When you reach the line in the data below that contains "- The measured", please start repeating lines exactly, and stop after the line that contains "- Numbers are", repeating nothing else.

.....

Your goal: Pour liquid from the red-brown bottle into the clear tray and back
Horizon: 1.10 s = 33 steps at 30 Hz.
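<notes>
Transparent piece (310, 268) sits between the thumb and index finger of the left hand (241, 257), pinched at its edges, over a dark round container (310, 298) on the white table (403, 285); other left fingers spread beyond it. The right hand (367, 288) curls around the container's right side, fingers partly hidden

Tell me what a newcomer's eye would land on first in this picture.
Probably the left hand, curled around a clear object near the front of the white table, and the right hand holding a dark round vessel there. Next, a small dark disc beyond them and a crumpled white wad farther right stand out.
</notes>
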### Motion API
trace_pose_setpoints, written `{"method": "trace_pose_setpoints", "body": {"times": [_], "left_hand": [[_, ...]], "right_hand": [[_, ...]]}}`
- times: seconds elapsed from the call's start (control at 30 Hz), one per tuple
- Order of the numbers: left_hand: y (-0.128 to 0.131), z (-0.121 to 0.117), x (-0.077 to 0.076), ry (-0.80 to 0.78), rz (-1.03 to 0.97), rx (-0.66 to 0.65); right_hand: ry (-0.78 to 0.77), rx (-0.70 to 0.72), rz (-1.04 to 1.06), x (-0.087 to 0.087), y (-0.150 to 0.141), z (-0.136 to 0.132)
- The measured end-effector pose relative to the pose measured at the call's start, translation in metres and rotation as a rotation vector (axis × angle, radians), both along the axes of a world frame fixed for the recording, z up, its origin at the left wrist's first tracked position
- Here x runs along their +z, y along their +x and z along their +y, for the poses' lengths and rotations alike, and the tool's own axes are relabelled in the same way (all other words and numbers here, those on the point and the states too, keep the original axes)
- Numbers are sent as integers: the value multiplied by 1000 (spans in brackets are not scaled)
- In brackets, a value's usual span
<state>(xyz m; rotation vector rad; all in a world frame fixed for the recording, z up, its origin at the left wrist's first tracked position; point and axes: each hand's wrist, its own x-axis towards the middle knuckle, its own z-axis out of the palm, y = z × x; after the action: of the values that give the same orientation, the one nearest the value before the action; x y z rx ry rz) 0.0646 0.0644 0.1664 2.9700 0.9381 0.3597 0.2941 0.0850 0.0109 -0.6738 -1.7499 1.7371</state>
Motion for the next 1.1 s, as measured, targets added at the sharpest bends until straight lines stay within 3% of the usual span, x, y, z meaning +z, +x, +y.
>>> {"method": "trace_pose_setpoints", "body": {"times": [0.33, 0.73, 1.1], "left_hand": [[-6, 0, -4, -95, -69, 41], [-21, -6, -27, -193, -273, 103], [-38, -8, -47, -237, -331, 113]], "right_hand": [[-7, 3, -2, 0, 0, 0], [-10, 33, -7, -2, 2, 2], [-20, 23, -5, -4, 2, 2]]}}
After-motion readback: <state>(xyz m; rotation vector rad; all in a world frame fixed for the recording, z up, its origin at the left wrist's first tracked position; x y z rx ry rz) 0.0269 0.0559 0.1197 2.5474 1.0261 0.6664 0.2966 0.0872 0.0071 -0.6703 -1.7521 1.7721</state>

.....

[Solution for this problem]:
- The measured end-effector pose relative to the pose measured at the call's start, translation in metres and rotation as a rotation vector (axis × angle, radians), both along the axes of a world frame fixed for the recording, z up, its origin at the left wrist's first tracked position
- Here x runs along their +z, y along their +x and z along their +y, for the poses' lengths and rotations alike, and the tool's own axes are relabelled in the same way (all other words and numbers here, those on the point and the states too, keep the original axes)
- Numbers are sent as integers: the value multiplied by 1000 (spans in brackets are not scaled)

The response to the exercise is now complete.